Only registered users can comment.

  1. Someone mentioned on an online f150 forum that you possibly need to get your speedometer checked if you get larger tires. It might be wrong, but is there any truth to this? Also, If i have 265/70r17's as my stock size wheel and just wanted to keep those wheels for now what would be the largest all terrain tire that i can put on those suckers? mainly do town driving but do go hunting a lot. I want to have this kit put in my 2015 f150 xl 2.7 Any recommendations on skid plates.

  2. I just installed this on my daughters truck and on the drivers side the rubber boot is rubbing on the strut where it mounts to the lower control arm, any solutions?

  3. AM, do you HAVE to remove the EPAS plugs before starting? I have the 2.5" rough country level strut spacers and my plugs are so firmly in place they aren't coming out anytime soon. Is it a bad idea to install without unplugging them?

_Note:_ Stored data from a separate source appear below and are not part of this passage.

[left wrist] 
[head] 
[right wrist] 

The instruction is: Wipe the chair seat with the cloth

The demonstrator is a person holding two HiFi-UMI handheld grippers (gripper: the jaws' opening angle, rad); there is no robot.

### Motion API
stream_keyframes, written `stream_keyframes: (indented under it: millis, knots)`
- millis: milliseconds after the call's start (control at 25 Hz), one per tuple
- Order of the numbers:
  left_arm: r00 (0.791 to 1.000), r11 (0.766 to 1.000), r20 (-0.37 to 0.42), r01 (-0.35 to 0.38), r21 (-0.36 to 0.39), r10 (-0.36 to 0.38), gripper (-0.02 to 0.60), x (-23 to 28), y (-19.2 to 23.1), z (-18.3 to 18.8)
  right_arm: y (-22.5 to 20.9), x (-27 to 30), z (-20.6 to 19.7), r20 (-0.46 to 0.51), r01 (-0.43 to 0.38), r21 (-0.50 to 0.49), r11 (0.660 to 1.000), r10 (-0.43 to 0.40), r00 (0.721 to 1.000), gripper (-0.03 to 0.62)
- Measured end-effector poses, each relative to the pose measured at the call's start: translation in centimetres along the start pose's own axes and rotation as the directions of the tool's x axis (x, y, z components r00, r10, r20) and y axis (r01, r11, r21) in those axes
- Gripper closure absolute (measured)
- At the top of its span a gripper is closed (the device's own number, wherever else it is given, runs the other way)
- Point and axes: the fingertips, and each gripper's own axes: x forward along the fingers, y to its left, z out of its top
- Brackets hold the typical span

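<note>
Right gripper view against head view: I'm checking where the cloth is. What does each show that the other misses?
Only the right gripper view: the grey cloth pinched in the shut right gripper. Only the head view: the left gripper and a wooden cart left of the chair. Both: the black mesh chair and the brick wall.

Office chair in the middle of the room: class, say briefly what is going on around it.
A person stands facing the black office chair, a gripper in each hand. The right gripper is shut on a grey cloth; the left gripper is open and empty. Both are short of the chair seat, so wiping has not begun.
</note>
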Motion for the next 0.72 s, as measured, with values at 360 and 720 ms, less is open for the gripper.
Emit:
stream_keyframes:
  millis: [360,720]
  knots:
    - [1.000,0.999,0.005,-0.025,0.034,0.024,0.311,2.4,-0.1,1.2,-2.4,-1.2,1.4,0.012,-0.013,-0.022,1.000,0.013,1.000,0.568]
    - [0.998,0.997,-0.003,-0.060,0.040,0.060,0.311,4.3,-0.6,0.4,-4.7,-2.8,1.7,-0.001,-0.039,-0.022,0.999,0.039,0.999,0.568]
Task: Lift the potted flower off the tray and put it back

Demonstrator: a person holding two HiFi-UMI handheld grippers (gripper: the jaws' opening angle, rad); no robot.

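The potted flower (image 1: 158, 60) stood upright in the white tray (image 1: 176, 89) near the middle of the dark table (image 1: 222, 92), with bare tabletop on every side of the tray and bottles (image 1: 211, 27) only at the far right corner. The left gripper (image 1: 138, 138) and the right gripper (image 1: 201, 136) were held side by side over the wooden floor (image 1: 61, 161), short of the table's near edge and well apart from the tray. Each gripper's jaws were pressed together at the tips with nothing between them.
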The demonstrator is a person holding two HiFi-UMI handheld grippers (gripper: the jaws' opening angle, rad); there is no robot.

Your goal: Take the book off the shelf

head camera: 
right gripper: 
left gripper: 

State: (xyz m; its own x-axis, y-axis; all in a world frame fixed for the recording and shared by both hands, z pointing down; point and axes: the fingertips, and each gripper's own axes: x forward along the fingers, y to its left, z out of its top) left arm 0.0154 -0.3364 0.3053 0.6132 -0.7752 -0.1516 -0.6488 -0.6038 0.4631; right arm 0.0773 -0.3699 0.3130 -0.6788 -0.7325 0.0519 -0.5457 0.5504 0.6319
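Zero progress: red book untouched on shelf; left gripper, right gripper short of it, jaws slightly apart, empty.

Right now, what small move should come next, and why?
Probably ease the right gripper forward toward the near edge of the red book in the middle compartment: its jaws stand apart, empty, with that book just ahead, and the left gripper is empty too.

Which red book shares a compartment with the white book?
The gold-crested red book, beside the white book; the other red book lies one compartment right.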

  4. Those rear blocks from rough country are a serious safety hazard. I've had mine on for a year now and I noticed they are wearing down and coming out leaving my rear axle to just hang there. At first I was satisfied with the service from rough country but I feel like I may not be doing any more business with them due to product quality and mine and my passengers safety

  5. will it be posible for americanmuscle.com to do a review on the lowering kit?
    https://www.americanmuscle.com/maxtrac-2in-f-4in-r-low-w-maxtrac-shocks-1517-f150.html

  6. Stacking rear blocks is a recipe for disaster! Replace the full block and spend the extra money and get a better kit that does not stress your ball joints! I’d go with some bilstein 5100’s for the front and ready lift replacement blocks for the rear with 5100 shocks in the back as well.

  7. If you raise the rear, you're still going to have a rake. The before and after looks no different to me.